[What you are asked to do] For this exercise, please reproduce the records below word for word, from the first line through the line with "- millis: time".
[[ Entries supplied, beginning ]]
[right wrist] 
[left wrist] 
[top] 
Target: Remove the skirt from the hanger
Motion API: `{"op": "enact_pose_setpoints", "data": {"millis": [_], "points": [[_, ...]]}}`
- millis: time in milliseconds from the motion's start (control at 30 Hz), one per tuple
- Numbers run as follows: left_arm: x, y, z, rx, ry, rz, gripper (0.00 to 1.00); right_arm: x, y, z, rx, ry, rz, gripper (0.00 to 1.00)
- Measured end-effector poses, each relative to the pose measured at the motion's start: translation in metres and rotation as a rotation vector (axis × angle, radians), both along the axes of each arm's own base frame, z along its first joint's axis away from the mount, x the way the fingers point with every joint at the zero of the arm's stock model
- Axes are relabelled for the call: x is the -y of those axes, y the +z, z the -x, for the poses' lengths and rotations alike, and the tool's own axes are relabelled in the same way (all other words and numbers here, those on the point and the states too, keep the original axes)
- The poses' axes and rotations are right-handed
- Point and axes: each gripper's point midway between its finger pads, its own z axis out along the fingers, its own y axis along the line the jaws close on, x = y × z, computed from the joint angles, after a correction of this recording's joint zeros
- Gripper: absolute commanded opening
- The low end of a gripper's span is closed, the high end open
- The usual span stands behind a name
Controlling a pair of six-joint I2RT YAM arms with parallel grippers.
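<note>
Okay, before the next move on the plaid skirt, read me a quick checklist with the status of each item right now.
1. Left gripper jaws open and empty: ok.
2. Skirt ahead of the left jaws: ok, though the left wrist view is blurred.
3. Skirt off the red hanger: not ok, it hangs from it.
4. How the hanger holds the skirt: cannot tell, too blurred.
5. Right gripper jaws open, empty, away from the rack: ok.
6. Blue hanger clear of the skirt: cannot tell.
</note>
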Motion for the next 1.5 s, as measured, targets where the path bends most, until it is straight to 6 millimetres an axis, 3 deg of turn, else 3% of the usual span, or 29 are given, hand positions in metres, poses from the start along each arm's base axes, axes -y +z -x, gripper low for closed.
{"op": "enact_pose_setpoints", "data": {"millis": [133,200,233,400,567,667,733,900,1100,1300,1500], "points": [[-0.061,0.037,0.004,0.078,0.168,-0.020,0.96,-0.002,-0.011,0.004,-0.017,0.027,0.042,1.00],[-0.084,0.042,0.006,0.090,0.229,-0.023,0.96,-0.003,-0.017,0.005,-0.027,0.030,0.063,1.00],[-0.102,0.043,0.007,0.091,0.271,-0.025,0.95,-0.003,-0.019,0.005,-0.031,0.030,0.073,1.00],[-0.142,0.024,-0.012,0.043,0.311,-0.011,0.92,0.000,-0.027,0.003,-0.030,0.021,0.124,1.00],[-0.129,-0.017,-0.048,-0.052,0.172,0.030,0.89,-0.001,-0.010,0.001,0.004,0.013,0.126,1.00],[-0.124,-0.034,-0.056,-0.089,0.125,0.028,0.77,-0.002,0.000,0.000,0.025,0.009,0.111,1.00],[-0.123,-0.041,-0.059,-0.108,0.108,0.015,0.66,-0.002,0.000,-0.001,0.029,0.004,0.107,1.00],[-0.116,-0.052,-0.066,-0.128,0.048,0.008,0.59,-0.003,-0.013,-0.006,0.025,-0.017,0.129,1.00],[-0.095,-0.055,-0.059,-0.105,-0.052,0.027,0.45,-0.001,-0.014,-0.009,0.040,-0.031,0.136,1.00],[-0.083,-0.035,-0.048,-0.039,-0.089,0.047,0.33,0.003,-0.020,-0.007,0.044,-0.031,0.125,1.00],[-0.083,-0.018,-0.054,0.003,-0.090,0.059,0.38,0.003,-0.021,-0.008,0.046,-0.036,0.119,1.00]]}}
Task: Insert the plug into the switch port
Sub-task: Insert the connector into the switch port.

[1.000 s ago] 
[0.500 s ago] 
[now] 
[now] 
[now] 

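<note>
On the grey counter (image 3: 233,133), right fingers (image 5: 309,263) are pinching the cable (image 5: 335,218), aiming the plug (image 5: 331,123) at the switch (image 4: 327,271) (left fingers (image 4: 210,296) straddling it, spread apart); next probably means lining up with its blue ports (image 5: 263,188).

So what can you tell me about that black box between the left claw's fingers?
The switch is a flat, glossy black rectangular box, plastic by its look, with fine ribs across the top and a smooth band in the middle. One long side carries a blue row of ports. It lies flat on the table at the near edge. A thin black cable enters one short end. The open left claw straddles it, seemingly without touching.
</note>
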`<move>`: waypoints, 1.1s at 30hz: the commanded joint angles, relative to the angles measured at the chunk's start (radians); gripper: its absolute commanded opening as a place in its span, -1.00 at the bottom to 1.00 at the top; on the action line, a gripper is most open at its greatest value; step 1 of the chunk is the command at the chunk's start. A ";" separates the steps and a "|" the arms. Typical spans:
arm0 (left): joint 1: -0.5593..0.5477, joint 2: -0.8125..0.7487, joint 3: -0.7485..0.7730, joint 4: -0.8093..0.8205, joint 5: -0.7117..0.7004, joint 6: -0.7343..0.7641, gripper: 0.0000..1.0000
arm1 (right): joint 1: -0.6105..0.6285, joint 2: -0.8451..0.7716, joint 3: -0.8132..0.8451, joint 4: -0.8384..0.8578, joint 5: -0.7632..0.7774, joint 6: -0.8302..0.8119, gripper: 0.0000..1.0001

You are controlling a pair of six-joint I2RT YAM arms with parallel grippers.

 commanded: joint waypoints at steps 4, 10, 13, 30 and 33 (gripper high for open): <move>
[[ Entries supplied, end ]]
[Answer space]
[right wrist] 
[left wrist] 
[top] 
Target: Remove the skirt from the hanger
Motion API: `{"op": "enact_pose_setpoints", "data": {"millis": [_], "points": [[_, ...]]}}`
- millis: time in milliseconds from the motion's start (control at 30 Hz), one per tuple

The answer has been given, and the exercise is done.